To prepare students to enter the ever growing field of nursing, Regis offers the following undergraduate degrees:
Bachelor of Science in Nursing, both in Traditional (you start as a pre-nursing student and graduate with a BSN) and Acceleration (you graduate with a degree that is not nursing and go through the acceleration program to obtain a BSN).
Bachelor of Science in Nursing, also known as CHOICE, for working students in the healthcare field.
RN to Bachelor of Science in Nursing Completion (which is an option for Registered Nurses that wanted to complete their four-year study to obtain a BSN).
SIDE NOTE: You can be a Registered Nurse (RN) and not have a Bachelor of Science in Nursing (BSN). You will know how much a nurse’s schooling if you see on their I.D. “RN, BSN…” etc.
and RN to Master of Science in Nursing: Education/Management Focus
For graduate degrees, Regis offers:
Master of Science in Nursing - Family Nurse Practitioner (FNP)
Master of Science in Nursing - Neonatal Nurse Practitioner (NNP)
Master of Science in Nursing - Leadership in Health Care Systems
Master of Science in Nursing - Psychiatric Mental Health Nurse Practitioner
Master of Science in Nursing Completion
Doctor of Nursing Practice (DNP)
Doctor of Nursing, Post BSN to DNP (MS-DNP)
On March 7 of this year, the Loretto Heights School of Nursing celebrated thirty years at Regis University.

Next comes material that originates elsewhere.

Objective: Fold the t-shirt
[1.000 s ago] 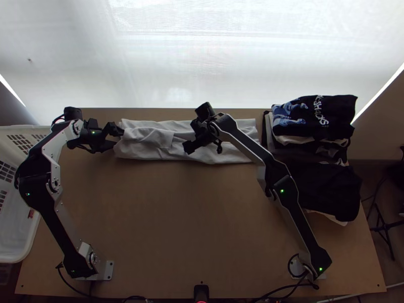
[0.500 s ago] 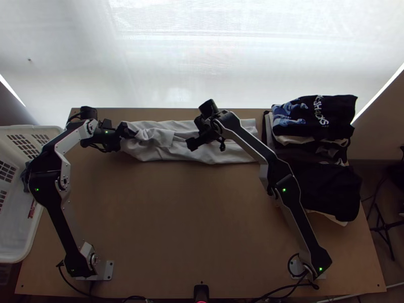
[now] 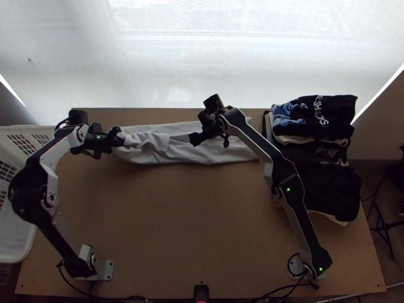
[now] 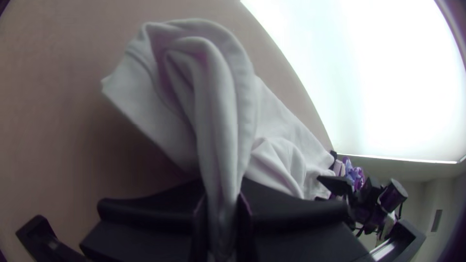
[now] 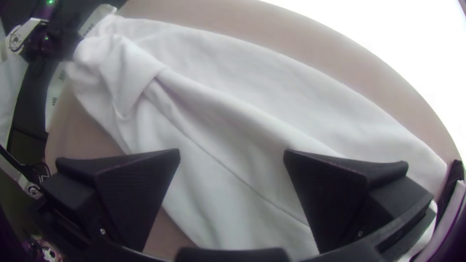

To think, this is the same college that nurses back in California would recommend to me for nursing school. In a city where nursing programs known were University of California - Los Angeles (UCLA) or California State University - Long Beach (CSULB), I couldn’t believe that this college out in Colorado was widely known among nurses in my home city of Torrance, California, or at least some of the nursing faculty of Torrance Memorial Hospital. I was used to my peers in the same city not knowing what Regis University was about or where. I wasn’t expecting California nurses to know about LHSON at Regis University. It’s amazing to look back and see how much LHSON has come so far, and to kind of feel the weight of those celebrated thirty years. I’m sure just as the nursing field itself is expanding, so will Loretto Heights School of Nursing, and I can’t wait to see where it leads.